A method for obtaining a flange shape 40 when a product is press-formed from will be described. The following operations are all processed by a computer. First, as shown in FIG. 4A, a point a arbitrarily selected on the outer shape line 14 of the product shape 10 and a point b corresponding to the point a on the outer shape line 24 of the developed view 20 are connected by a straight line. . Then, this straight line is extended to the outer shape line 34 of the material shape 30, and the intersection is defined as a point c.

FIG. 20 is a developed view on the straight line.
The difference between the line length between the material and the material shape 30, that is, the value obtained by subtracting the length between the points a and b from the length between the points a and c is obtained.
Then, the product of the difference in the wire length and the elongation set based on the material of the material actually used is obtained. This value is shown in FIG.
As shown in (B), a point e is given as a distance S along the straight line from the point a (on the outer shape line 14 of the product shape 10). The straight lines of the points a, b, and c are set at a plurality of positions on the outer shape line 14 of the product shape 10,
In addition, the point e is provided on each straight line.

Finally, as shown in FIG. 4 (C), by connecting the points e to each other, a flange shape 40 obtained when a product is press-formed from the material 30 is obtained. Therefore, the flange shape 40 can be easily obtained from the product shape 10, the developed view 20 obtained based on the product shape 10, and the arbitrarily determined material shape 30, and the flange shape 40 can be accurately obtained by a simple method when simulating a pressed product. Can be considered.
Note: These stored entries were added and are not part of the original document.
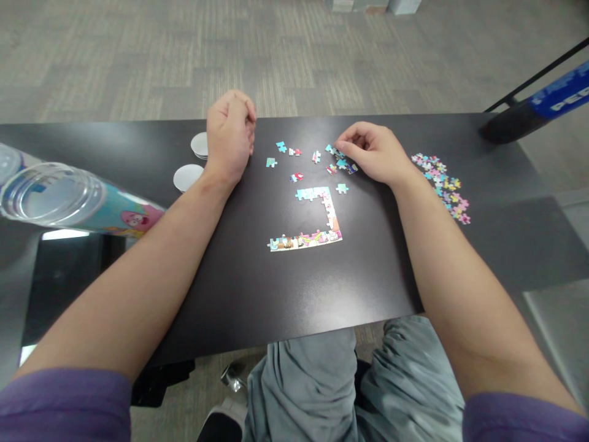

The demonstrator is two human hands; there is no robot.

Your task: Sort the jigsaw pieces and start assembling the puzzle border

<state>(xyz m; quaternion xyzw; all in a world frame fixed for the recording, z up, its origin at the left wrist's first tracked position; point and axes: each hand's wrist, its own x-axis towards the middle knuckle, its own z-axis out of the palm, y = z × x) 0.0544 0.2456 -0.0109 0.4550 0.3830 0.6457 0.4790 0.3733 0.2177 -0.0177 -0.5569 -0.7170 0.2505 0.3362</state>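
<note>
My left hand [232, 136] rests in a loose fist near the table's far edge, beside the white round discs [188, 177]; nothing shows in it. My right hand [370, 147] has thumb and forefinger pinched at a blue jigsaw puzzle piece [329, 149], at the edge of a small group of loose pieces. Several other loose pieces [271, 162] lie between my hands. Nearer to me, joined border pieces [306, 240] form a bracket shape, open to the left: a bottom row, a right side and a short top row.
A heap of colourful puzzle pieces [444, 187] lies right of my right forearm. At the left stand a clear-rimmed cup [55, 196] with a cartoon print and a dark flat device [64, 276]. A blue-and-black cylinder [543, 101] leans over the far right corner of the black table [276, 294].
</note>
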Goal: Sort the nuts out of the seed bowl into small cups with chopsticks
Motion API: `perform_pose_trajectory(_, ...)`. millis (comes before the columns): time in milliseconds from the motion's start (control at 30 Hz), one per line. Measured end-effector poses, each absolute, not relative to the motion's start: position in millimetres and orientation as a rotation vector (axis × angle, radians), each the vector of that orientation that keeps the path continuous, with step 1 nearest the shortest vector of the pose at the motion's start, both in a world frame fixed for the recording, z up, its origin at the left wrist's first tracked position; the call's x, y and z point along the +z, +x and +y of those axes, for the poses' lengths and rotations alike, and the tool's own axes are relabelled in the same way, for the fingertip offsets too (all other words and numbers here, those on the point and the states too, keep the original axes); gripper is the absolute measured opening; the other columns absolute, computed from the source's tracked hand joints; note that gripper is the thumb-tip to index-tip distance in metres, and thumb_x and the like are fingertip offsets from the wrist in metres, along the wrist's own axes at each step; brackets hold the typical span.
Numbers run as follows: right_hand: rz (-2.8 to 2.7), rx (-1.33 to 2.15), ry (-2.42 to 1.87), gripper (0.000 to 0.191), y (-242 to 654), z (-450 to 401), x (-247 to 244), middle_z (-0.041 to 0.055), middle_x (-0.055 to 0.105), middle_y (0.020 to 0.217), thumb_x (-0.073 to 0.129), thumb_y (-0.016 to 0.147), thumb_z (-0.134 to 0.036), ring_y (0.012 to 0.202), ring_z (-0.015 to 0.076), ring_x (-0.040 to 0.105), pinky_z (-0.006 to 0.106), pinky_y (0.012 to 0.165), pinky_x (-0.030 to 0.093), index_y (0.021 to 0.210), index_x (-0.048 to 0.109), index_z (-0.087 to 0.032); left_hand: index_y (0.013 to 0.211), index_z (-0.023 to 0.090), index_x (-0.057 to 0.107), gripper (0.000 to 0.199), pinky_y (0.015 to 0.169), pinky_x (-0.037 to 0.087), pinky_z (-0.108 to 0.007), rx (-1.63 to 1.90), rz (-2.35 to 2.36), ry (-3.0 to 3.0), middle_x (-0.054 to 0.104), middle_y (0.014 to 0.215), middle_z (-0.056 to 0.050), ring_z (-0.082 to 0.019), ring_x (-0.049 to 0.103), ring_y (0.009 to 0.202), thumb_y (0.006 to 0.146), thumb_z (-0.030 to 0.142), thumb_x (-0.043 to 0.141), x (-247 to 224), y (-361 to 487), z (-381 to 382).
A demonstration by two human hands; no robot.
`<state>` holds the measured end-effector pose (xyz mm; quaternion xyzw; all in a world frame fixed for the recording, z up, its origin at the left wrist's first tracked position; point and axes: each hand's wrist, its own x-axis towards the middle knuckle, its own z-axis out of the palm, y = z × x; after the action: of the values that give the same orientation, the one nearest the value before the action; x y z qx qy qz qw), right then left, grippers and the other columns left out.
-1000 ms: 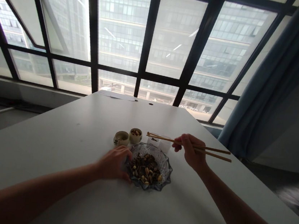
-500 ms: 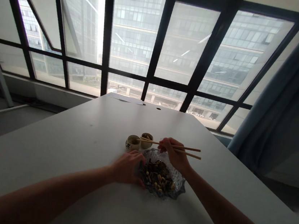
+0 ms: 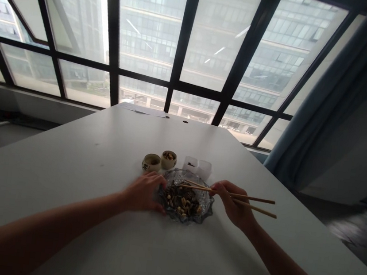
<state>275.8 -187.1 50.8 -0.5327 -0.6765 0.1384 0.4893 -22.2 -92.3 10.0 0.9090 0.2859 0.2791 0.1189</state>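
My right hand (image 3: 234,201) is closed around a pair of wooden chopsticks (image 3: 259,199), whose tips reach over the glass bowl. The scalloped glass bowl (image 3: 207,212) holds a mix of dark seeds and pale nuts (image 3: 184,202). At its left side, my left hand (image 3: 146,191) grips the rim, with the thumb at the near edge. Behind the bowl stand two small ceramic cups: one (image 3: 151,163) with a dark character on its side, the other (image 3: 169,159) with nuts inside. I cannot see anything pinched between the chopstick tips.
A white two-part container (image 3: 203,169) with a few dark pieces in its left section sits behind the bowl. Papers (image 3: 143,109) lie at the far end of the white table (image 3: 97,243). A blue curtain (image 3: 315,95) hangs on the right, by the windows.
The chopstick tips have come from above the small cups back over the glass bowl. The view has shifted rightward and down, and the white container now shows.
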Motion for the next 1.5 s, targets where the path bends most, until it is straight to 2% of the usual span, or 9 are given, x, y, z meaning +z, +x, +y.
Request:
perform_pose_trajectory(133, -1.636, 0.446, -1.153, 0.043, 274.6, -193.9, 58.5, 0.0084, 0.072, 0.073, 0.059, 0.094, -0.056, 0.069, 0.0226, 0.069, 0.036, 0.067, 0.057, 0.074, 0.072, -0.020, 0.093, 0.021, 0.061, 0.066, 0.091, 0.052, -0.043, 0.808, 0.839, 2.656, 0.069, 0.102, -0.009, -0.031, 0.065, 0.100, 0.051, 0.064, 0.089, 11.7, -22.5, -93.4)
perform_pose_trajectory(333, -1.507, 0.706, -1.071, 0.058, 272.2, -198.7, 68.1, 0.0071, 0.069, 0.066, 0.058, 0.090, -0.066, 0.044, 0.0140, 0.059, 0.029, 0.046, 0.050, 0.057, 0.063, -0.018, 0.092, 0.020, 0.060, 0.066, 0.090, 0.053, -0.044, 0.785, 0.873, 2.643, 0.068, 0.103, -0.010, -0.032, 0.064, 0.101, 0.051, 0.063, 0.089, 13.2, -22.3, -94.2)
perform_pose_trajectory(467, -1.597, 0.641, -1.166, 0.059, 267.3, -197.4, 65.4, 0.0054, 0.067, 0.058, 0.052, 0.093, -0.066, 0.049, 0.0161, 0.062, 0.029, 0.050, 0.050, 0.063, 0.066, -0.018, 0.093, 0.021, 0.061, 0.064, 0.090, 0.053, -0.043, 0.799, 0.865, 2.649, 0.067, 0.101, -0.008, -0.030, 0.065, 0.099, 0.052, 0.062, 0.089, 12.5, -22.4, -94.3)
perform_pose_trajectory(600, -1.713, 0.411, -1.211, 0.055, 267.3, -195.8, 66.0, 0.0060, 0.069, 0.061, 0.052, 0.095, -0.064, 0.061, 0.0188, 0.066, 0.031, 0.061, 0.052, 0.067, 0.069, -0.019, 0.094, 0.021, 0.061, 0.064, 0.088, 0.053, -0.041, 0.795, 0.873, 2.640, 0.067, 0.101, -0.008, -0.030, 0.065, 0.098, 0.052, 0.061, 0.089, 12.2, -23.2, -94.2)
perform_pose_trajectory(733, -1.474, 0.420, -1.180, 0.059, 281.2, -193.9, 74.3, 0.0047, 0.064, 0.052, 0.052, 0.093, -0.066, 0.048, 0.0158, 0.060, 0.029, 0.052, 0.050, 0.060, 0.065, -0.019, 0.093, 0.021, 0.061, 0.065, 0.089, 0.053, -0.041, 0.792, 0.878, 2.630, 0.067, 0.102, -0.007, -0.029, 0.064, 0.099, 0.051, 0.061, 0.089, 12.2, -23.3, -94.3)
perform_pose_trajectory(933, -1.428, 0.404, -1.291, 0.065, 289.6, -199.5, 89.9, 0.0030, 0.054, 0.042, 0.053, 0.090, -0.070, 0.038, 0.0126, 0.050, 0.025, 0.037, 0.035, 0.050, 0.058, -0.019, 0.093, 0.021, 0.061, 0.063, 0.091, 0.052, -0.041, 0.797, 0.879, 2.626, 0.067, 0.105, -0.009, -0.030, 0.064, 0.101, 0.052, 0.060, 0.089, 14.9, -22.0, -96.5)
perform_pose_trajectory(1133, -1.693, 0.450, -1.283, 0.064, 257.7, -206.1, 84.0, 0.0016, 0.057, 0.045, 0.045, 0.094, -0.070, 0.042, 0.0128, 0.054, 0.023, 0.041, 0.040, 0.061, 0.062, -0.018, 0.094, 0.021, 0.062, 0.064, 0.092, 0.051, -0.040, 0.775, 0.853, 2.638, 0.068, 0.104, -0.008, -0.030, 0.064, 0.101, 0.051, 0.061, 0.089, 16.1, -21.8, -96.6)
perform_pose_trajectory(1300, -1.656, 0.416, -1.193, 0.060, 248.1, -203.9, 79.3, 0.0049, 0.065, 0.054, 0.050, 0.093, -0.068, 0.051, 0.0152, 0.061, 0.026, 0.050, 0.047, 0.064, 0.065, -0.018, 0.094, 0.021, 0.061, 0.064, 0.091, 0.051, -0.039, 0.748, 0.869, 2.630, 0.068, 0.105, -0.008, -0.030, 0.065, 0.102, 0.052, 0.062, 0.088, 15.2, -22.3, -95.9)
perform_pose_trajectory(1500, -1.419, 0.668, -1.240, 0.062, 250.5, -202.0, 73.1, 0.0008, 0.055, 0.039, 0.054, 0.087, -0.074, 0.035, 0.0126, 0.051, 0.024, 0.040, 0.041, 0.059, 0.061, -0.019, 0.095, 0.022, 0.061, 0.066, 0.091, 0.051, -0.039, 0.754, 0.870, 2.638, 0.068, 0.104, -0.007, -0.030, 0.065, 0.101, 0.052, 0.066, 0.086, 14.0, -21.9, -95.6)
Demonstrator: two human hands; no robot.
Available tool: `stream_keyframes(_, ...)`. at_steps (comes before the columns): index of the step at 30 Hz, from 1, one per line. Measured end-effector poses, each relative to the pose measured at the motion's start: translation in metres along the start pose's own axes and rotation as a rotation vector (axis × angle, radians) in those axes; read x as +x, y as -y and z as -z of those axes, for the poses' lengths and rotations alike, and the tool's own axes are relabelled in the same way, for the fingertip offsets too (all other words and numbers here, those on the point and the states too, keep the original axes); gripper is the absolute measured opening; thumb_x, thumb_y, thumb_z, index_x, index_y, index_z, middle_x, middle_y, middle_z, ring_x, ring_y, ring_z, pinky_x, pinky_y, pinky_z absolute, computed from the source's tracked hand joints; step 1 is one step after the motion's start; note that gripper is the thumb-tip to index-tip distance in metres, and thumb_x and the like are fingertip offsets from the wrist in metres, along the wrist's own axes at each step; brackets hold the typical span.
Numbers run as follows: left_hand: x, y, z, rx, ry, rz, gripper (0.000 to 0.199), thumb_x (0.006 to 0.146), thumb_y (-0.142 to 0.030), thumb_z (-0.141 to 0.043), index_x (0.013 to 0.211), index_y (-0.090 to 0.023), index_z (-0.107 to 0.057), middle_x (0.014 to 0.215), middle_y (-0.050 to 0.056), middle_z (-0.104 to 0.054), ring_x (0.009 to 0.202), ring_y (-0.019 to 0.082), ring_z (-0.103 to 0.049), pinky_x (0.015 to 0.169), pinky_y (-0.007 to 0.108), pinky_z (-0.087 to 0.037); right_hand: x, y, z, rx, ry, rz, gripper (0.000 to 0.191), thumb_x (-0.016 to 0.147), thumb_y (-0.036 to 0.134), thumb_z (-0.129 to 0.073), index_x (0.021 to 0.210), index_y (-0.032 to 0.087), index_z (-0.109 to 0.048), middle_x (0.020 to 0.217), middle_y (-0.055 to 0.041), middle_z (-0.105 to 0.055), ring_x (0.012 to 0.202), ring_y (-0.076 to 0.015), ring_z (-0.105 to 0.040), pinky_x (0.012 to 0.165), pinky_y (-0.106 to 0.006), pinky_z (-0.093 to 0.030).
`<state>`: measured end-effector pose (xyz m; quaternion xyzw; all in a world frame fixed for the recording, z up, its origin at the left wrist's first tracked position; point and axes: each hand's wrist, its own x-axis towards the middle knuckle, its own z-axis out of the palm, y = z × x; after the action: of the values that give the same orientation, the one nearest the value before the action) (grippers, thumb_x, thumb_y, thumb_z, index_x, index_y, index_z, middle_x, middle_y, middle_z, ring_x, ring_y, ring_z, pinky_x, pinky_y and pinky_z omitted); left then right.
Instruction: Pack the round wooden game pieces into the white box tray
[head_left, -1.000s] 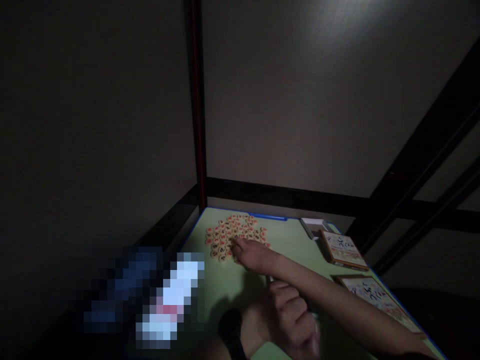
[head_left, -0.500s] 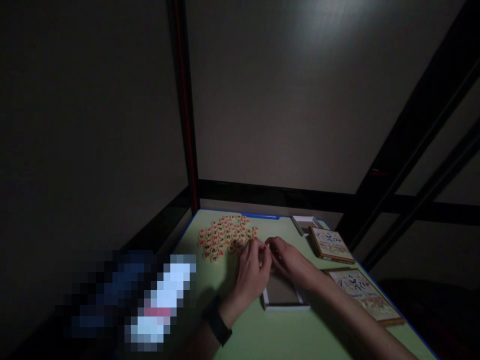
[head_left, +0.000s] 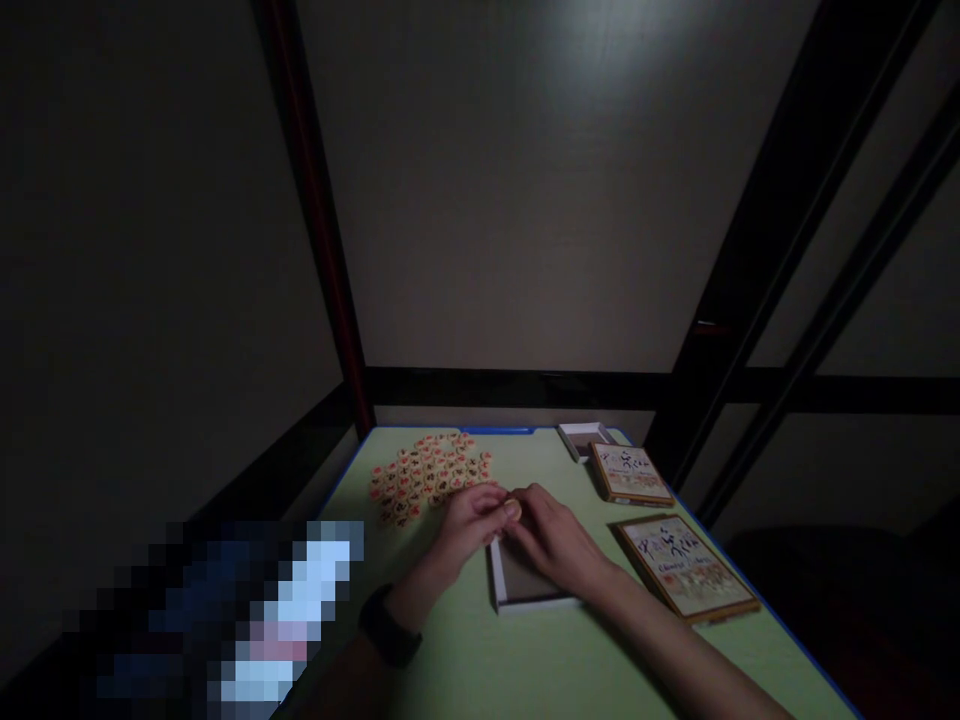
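My left hand (head_left: 471, 525), with a dark band on its wrist, is closed, thumb and fingers pinched on a pale round Chinese chess piece (head_left: 514, 509). Against the same piece, from the other side, press the curled fingers of my right hand (head_left: 553, 535). Both hands meet above the far end of an open, shallow box tray (head_left: 525, 584) with white walls and a brown bottom. Its far part is hidden under my hands. Just left of them, a flat cluster of round chess pieces (head_left: 429, 472) with red and black characters lies on the table.
On the right of the green table (head_left: 480, 665) lie two printed Chinese chess box lids, a near one (head_left: 694, 568) and a far one (head_left: 631, 473). Another shallow tray (head_left: 583, 437) stands behind the far lid. Beyond the table's back edge rises a wall (head_left: 495, 200).
The view has shifted, so the table sits further left. My hands have turned slightly, and the pale chess piece between my fingers shows more clearly.
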<state>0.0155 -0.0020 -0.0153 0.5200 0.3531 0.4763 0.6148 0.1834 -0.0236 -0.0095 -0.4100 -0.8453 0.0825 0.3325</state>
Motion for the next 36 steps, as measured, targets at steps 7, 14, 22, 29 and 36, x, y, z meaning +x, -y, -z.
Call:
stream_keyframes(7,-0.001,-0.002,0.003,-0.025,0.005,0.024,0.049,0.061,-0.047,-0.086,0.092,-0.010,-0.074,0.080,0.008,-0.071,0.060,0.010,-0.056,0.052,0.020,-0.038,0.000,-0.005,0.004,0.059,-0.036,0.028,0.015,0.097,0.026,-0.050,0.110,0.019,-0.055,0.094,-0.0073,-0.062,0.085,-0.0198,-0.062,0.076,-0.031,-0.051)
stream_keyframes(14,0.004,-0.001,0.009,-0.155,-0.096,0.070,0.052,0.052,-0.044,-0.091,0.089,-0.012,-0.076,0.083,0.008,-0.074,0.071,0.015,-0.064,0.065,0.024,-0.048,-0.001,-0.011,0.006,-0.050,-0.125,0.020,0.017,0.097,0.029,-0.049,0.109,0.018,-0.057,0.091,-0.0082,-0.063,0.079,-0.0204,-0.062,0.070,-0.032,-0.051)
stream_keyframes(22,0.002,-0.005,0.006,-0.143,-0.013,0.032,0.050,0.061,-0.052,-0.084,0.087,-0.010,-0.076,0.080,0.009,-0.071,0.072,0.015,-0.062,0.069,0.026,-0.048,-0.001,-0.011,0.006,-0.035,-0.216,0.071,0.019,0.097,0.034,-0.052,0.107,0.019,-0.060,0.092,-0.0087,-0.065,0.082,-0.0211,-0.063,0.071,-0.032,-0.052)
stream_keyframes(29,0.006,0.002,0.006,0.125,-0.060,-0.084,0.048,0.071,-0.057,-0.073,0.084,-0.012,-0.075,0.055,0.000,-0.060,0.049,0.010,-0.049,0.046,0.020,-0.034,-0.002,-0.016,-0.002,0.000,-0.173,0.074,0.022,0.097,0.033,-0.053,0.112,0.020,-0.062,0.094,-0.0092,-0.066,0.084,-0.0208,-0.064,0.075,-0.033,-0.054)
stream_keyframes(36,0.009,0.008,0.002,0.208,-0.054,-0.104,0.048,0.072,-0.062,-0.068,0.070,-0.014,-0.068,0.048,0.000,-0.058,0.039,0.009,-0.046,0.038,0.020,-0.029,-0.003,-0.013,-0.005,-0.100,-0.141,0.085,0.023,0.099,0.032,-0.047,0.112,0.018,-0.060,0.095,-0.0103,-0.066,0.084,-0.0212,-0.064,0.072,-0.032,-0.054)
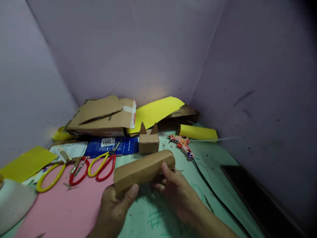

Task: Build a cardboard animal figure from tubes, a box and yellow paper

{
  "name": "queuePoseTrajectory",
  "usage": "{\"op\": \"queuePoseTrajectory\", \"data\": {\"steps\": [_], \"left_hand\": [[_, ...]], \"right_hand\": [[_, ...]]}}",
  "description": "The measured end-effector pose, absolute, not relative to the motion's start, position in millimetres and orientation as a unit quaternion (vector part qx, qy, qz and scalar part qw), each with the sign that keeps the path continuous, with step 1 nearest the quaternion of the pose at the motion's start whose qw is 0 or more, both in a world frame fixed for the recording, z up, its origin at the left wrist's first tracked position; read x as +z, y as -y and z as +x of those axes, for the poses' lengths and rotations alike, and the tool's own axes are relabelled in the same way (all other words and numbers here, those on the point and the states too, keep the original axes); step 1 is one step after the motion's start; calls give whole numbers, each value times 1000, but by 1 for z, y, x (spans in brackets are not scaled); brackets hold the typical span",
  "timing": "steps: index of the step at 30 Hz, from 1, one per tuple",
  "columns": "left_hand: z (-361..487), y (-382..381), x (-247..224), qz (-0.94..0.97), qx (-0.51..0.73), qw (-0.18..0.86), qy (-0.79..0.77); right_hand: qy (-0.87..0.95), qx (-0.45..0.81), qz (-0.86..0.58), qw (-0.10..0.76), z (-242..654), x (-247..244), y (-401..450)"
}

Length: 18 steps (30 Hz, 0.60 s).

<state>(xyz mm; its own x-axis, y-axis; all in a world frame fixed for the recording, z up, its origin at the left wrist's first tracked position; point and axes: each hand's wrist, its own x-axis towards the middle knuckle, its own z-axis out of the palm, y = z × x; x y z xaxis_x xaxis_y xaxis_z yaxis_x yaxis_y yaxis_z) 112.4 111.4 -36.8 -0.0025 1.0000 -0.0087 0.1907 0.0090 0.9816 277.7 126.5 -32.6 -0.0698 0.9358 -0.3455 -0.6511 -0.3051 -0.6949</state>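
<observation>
A brown cardboard tube (pixel 142 170) is held just above the table, tilted up to the right. My left hand (pixel 115 208) grips its left end, thumb on the near side. Around the right end closes my right hand (pixel 173 188), its thumb on top and its fingers underneath. Just behind the tube stands a small cardboard box with two pointed ears (pixel 149 142). To the right of that box lies a glue gun covered in colourful patches (pixel 183 145), its black cord running toward the front right.
Scissors with yellow and red handles (pixel 106 165) lie left, by pink paper (pixel 71 205) and a blue package (pixel 126 146). Flattened cardboard (pixel 99 114), a yellow sheet (pixel 156 112) and a yellow roll (pixel 198 132) sit behind. A dark flat panel (pixel 255 198) is at right.
</observation>
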Motion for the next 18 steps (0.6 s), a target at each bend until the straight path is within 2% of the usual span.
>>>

[Brief description of the drawings]

FIG. 1 is an explanatory diagram showing a product shape.

FIG. 2 is an explanatory diagram showing a development view.

FIG. 3 is an explanatory view of a state in which a product shape, a development view, and a material shape are superimposed on each other.

FIG. 4 is an explanatory view showing steps for obtaining a flange shape.

[Explanation of symbols]

 10 Product shape 14 Outline line 20 Exploded view 30 Material shape 40 Flange shape a, b, c, e Point S Distance

Claims (2)

[Claims] 1. A development view of a minimum material required for forming a pressed product from a product shape of a pressed product is obtained, and a line length difference between the development view and an arbitrarily determined material shape is determined based on an outline line of the product shape. A method for determining a flange shape in a pressed product, wherein a flange shape when a product is press-formed from a material having the above-mentioned material shape is determined based on the difference in wire length and the elongation percentage based on the material of the product material. 2. The method for determining a flange shape in a press product according to claim 1, wherein the material shape, the development view, and the product shape are overlapped with each other, and a plurality of points on an outline line of the product shape and a development view corresponding thereto. Extend the straight line connecting the points on the outline line to the outline line of the material shape, find the line length difference between the developed view and the material shape on these straight lines, and calculate the product of this line length difference and the elongation rate. A method for determining a flange shape in a pressed product, in which a value obtained by the above is attached to each straight line as a distance from an outer shape line of a product shape, and these points are connected to each other to obtain the flange shape.